## What you should do
Omit all images, then repeat exactly the lines below from the one containing "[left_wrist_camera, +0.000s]" through the one containing "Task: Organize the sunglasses", both ends included.

Stored data entries
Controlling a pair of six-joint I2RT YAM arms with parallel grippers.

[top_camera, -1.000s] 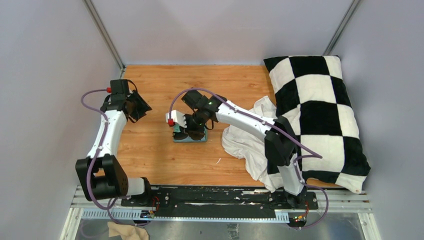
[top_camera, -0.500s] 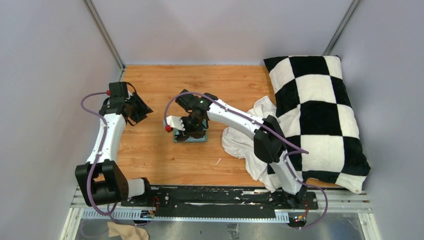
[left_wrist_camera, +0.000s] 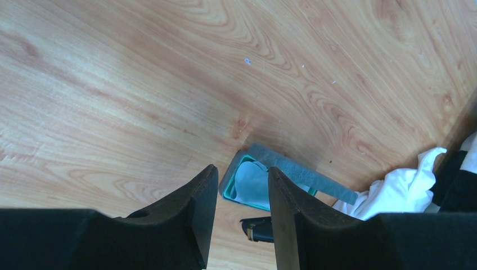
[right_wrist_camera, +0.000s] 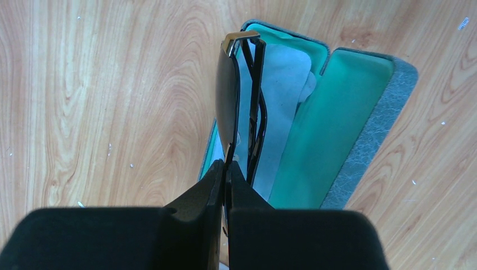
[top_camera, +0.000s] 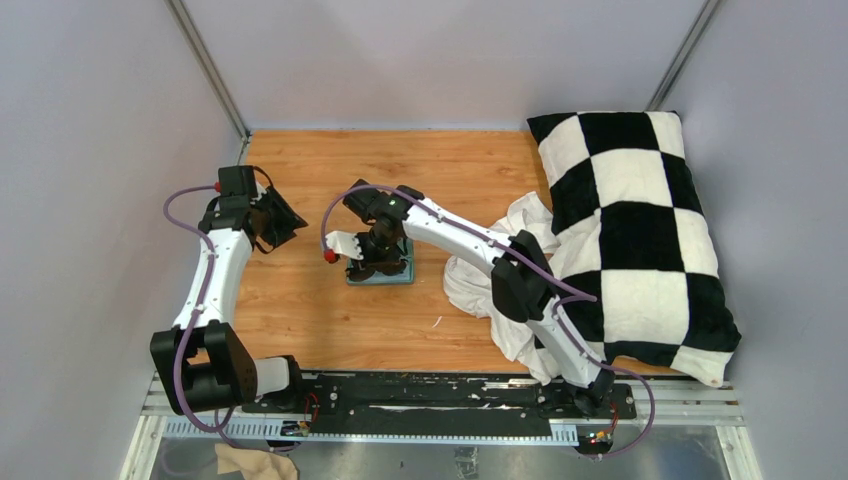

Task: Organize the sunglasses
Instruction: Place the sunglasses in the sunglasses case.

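Here — right end effector (right_wrist_camera: 226,169) pinching sunglasses (right_wrist_camera: 226,101), folded, edge-up over open case (right_wrist_camera: 337,129); left end effector (left_wrist_camera: 242,171) spread.

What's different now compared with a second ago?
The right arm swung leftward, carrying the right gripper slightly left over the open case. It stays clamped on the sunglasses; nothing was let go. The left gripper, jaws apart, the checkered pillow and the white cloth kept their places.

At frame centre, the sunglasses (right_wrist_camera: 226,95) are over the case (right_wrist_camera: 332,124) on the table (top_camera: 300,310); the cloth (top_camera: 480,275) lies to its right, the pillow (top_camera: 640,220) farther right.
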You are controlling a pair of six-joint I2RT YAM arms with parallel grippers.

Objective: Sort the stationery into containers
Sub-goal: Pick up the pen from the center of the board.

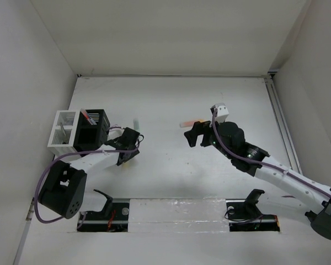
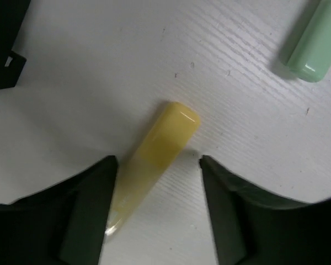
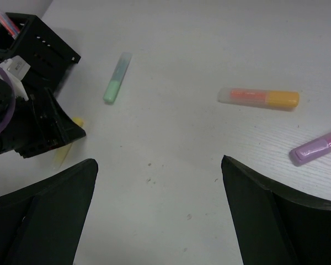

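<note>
A yellow highlighter [image 2: 160, 141] lies on the table between the fingers of my left gripper [image 2: 158, 163], close to the left finger. The jaws are open and not closed on it. A green highlighter [image 2: 313, 45] lies apart at the upper right. In the top view my left gripper [image 1: 130, 149] is just right of the black organiser [image 1: 94, 127], which holds red pens, and the white organiser [image 1: 63, 132]. My right gripper [image 3: 159, 182] is open and empty above bare table. Orange [image 3: 259, 97] and purple [image 3: 319, 148] highlighters lie ahead of it to the right.
The green highlighter [image 1: 135, 122] lies just beyond the left gripper, the orange one [image 1: 190, 123] beside the right gripper [image 1: 197, 136]. White walls close in the table on the left, back and right. Two black mounts sit at the near edge.
</note>
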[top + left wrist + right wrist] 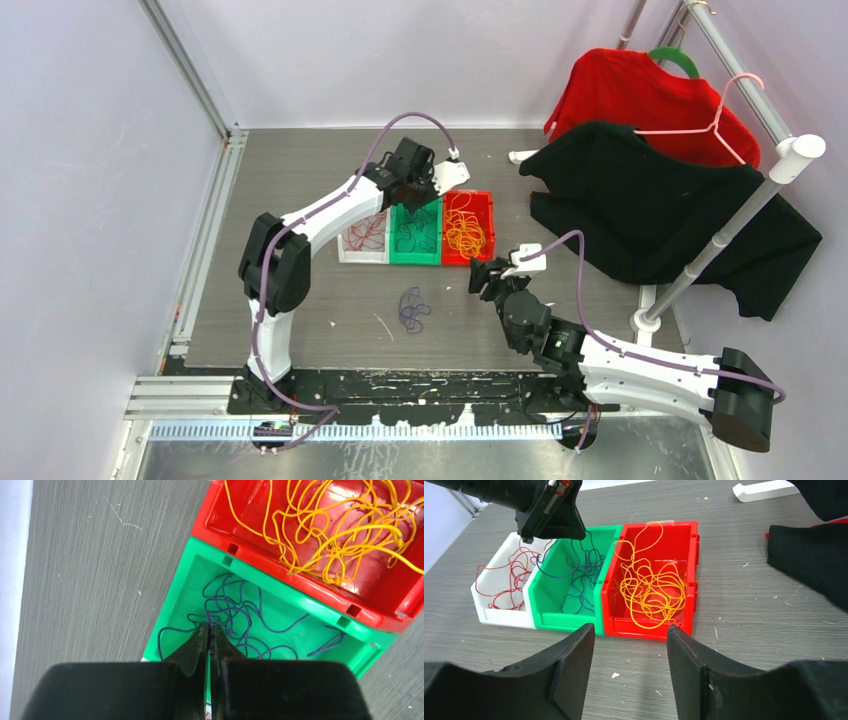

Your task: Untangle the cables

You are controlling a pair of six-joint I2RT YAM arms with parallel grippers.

## Result below
[left_wrist_camera, +0.000s] 
[right_wrist_camera, +0.000s] 
[top_camera, +0.000s] 

Task: Organize the sunglasses

Nothing else is needed for this exercise.